At the end of this cell there're a few lines that'll make a quick plot which should look like the one on the right.
for s in ['NO','NO2','O3','NO3','N2O5']:
plt.plot(tout_s,conc[s]/(press*(6.0232E+8)/(8.314*temp)),'.-',label=s)
plt.xlabel('time (second)')
plt.ylabel('conc (ppb)')
plt.legend()
This makes sense. Under dark condition, O3 rapidly reacts with NO producing NO2 (thus the sharp drop of O3 and NO in the very beginning, which is accompanied by a rapid increase in NO2). This process is usually referred to as NO titration. Then, once NO is depleted, NO2 will react with O3 to produce NO3, which reacts with NO2 to produce N2O5. That's why you'll see a slowe decrease in O3 and NO2, followed by a steady increase in N2O5.

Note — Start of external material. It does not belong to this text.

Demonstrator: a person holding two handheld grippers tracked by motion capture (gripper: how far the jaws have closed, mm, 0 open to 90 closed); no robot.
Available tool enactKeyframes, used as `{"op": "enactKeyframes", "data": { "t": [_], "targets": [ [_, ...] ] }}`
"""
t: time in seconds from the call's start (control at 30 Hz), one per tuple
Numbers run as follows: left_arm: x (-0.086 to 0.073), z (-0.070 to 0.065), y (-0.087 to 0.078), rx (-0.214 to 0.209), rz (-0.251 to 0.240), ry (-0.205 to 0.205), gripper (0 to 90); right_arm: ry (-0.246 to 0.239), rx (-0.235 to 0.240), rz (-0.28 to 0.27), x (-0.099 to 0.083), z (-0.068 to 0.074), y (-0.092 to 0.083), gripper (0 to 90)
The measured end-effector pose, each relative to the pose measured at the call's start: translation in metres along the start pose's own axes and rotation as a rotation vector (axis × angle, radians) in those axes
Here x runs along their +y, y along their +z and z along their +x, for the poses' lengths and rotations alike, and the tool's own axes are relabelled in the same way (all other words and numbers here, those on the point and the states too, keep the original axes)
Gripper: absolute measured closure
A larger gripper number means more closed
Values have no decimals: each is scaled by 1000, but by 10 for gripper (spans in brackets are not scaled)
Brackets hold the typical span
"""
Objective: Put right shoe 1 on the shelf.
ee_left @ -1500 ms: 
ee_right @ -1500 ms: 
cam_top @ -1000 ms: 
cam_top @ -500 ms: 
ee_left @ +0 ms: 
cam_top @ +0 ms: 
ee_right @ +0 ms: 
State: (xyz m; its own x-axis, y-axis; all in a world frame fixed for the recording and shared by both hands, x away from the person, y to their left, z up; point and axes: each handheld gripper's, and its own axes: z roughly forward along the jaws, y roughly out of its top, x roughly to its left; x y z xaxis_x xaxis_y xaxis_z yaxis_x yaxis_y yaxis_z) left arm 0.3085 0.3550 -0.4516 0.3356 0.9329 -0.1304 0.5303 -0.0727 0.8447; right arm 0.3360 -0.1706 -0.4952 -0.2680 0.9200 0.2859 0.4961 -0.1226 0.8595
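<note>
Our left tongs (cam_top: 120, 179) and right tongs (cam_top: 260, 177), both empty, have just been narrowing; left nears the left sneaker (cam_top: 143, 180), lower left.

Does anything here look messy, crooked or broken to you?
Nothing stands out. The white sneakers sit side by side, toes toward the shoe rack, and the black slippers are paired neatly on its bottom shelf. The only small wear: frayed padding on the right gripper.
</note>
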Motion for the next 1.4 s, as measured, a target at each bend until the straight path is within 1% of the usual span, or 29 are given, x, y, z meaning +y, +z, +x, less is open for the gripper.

Congratulations! You just completed your first box model simulation using this model!
13. Now Cell #7 provides some high-level overview for post analysis. A few things you need to know:
species_list: exactly what it looks like.. All species are indexed, and if you want to find the species index of a species, e.g. NO, this is what you need: species_list.index('NO')
reactions: a list of all reactions. This is equivalent to ChemMech_simple.T['reaction'].
conc: this is a Pandas Dataframe carrying the time series of all species, and the unit is molec/cm3. You may access the time series of a species by specifying its species name, e.g. conc['O3'] is the time series of O3 concentration.
reaction_rates: this is a Pandas DataFrame for the time series of all reaction rates, and the unit is molec/cm3/s. Reaction rate is defined as the product of rate coefficient and the concentrations of all reactants.
And if you're particularly nerdy like I am, there are a few other things that might be of interest to you:
rates_2eval: this is a list of strings, with each string represent the math expression of the rate of a reaction.
derivatives_2eval: this is a list of strings, with each string represent the math expression of the derivative of a species, e.g. dC/dt.
jac_2eval: this is a list of strings, with each string represent the math expression of the jacobian matrix:
Let's take a break! Take a look at your reaction list: NO is involved in two reactions:
R0 NO + O3 = NO2
R2 NO + NO3 = 2*NO2
So the total d[NO]/dt will have two terms, one for R0, and the other for R2. The species index of NO is 1 - again you can get the species index of NO by printint this -> species_list.index('NO'). Therefore, if you print derivatives_2eval[1], you'll get:
derivatives_2eval[1] = 0.-rate[0]-rate[2]
Now let's take a look at the rates of R0 and R2. In both R0 and R2, NO is a reactant. So if the rate expressions would be:
- d[NO]/dt = - d[O3]/dt = d[NO2]/dt = k0*[NO]*[O3] R0
- d[NO]/dt = - d[NO3]/dt = 2*d[NO2]/dt = k2*[NO]*[NO3] R2
Therefore, total d[NO]/dt = -k0*[NO]*[O3] - k2*[NO]*[NO3].
You can access the rates of each reaction, i.e. the rate of R0 and R2 would be:
rates_2eval[0] = rate_coeff[0]*conc[1]*conc[4]
rates_2eval[2] = rate_coeff[2]*conc[1]*conc[3]
Here conc[1] is the local concentration of NO, conc[3] and conc[4] are NO3 and O3, respectively. Again you can get their species indice by species_list.index('NO3') and species_list.index('O3').
As you can see, these are nothing but old fashioned reaction kinetics, and the model just takes care of the boring calculations under the hood.
This is it! You now have a 0D box model with simple nighttime NOx chemistry!